Uma vereadora argentina apresentou, nesta semana, um projeto de lei que propõe proibir fumar em frente a escolas, hospitais e casas de repouso na cidade de La Plata, capital da província de Buenos Aires. A medida visa restringir o consumo de cigarros tradicionais e eletrônicos.
A proposta é de autoria de Florencia Barcia, do bloco La Libertad Avanza (LLA), e será analisada pelas comissões da Assembleia Legislativa local. O objetivo é ampliar as áreas livres de fumo no município, protegendo a saúde de crianças, idosos e pacientes.
De acordo com o projeto, a proibição de fumar valerá 24 horas por dia nas calçadas próximas a hospitais, clínicas, centros de saúde e residências para idosos. Em escolas e instituições educacionais, a restrição será aplicada durante o período de funcionamento das atividades.

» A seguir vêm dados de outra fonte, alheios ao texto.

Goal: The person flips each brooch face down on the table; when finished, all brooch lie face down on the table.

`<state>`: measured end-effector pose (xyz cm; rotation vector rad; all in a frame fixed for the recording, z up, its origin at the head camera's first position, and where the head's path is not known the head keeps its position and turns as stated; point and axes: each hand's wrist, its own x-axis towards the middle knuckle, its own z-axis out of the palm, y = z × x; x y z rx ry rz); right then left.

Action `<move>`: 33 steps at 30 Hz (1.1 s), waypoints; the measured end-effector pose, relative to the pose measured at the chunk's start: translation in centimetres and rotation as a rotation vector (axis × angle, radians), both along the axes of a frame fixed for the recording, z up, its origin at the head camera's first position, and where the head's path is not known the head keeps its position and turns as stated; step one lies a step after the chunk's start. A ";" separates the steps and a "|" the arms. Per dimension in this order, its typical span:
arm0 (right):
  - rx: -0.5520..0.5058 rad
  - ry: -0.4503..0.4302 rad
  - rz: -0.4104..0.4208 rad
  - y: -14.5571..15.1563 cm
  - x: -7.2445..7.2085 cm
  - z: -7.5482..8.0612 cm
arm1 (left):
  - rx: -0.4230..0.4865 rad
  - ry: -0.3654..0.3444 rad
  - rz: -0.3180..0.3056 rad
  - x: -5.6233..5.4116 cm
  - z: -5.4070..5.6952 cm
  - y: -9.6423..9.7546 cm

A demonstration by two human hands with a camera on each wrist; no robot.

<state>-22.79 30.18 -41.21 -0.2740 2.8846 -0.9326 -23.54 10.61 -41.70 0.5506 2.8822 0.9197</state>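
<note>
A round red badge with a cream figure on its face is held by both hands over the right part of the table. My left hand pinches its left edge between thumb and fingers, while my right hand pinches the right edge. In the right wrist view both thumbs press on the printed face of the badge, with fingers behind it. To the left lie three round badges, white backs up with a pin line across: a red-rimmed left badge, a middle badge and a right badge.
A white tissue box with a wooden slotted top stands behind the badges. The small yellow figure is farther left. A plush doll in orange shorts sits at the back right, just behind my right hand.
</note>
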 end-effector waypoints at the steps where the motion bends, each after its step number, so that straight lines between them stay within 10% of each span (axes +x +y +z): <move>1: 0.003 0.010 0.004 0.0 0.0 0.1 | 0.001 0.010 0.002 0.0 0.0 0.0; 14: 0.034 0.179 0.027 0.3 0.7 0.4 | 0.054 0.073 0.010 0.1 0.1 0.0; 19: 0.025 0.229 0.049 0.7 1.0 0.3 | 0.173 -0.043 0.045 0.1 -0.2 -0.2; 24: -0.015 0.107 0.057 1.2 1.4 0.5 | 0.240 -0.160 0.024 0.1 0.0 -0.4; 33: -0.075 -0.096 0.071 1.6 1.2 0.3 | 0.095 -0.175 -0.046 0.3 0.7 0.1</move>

A medida para proibir fumar também abrange centros de formação e locais de estágios docentes. A iniciativa busca reduzir a exposição de grupos mais vulneráveis à fumaça e aos resíduos da nicotina, um problema de saúde pública crescente.

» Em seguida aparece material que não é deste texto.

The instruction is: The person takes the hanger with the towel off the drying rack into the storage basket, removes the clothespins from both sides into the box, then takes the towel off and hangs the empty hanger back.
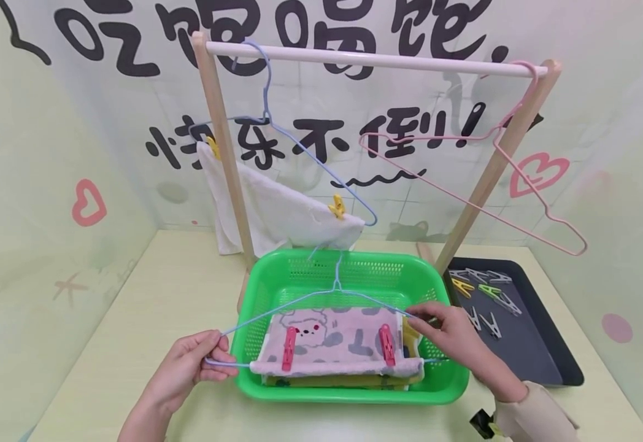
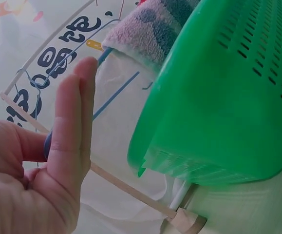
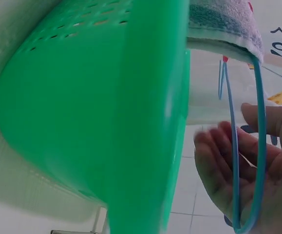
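A blue clothes hanger (image 1: pixel 294 301) spans the green basket, with a pink-and-grey patterned towel (image 1: pixel 349 341) folded over its bottom bar. Two red clothespins, one on the left (image 1: pixel 289 348) and one on the right (image 1: pixel 387 345), clip the towel. My left hand (image 1: pixel 197 362) pinches the hanger's left corner between thumb and fingers. At the opposite corner is my right hand (image 1: pixel 454 337), fingertips at the sloping wire. In the right wrist view, the looped end of the wire crosses in front of that palm, while thumb and loosely bent fingers stand apart.
More folded cloth lies in the green basket (image 1: pixel 351 395). Behind it stands a rack with a white rail (image 1: pixel 377 59), carrying a blue hanger with a white towel (image 1: pixel 294 212) on yellow clothespins and a bare pink hanger (image 1: pixel 437 178). Several clothespins lie in a dark tray (image 1: pixel 542 350) at right.
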A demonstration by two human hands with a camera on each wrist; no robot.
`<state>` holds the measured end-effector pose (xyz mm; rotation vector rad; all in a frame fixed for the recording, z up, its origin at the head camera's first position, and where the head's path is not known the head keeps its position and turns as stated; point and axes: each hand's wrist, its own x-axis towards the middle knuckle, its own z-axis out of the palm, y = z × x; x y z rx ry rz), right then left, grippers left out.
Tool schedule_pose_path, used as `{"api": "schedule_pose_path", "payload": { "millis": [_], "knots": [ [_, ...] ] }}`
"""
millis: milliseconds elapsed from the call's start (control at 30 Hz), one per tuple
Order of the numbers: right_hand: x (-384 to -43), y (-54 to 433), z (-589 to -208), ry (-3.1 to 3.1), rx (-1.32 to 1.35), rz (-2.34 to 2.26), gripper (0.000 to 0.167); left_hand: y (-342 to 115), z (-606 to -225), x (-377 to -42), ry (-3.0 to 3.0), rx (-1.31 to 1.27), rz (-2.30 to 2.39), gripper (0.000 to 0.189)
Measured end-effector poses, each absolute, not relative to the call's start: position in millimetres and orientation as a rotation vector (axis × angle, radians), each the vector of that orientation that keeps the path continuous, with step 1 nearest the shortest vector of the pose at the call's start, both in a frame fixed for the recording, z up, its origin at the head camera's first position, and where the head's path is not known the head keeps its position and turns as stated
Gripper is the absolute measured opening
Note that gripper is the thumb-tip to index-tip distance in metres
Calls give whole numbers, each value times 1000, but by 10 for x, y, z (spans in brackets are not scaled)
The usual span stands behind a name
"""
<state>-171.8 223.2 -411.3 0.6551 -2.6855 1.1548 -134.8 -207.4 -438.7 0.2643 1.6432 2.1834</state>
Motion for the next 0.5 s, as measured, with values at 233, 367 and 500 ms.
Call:
{"api": "schedule_pose_path", "payload": {
  "millis": [233, 367, 500],
  "knots": [
    [-1745, 2130, -4083, -2378, 894, 980, 23, -2062, -4392, -1343, 1589, 210, 2214, 32],
    [-1732, 2026, -4021, -2420, 920, 905, 15, -2057, -4392, -1342, 1581, 205, 2230, 32],
    [-1711, 1930, -3950, -2608, 869, 986, 3, -2060, -4378, -1351, 1587, 194, 2250, 31]
  ]
}}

Regulamentação e fiscalização municipal
Caso o projeto seja aprovado, o município de La Plata será responsável por definir as áreas exatas abrangidas pela nova regra. As autoridades locais também deverão instalar placas informativas sobre a proibição e orientar os estabelecimentos.
A regulamentação deverá detalhar a sinalização e a aplicação de eventuais sanções em caso de descumprimento. A fiscalização é crucial para a efetividade da lei e para garantir que a medida para proibir fumar seja respeitada.
Cigarros eletrônicos e saúde pública
Na Argentina, a venda, importação e publicidade de cigarros eletrônicos são proibidas desde 2011 pela Administração Nacional de Medicamentos, Alimentos e Tecnologia Médica (ANMAT). Apesar disso, esses produtos, conhecidos como vapes, ainda circulam no país, frequentemente por meio de vendas online e lojas especializadas.
Especialistas alertam para os riscos à saúde associados aos cigarros eletrônicos, que contêm nicotina e aromatizantes não aprovados para inalação. A proposta de proibir fumar em locais sensíveis reforça a preocupação com o uso crescente desses dispositivos, especialmente entre jovens.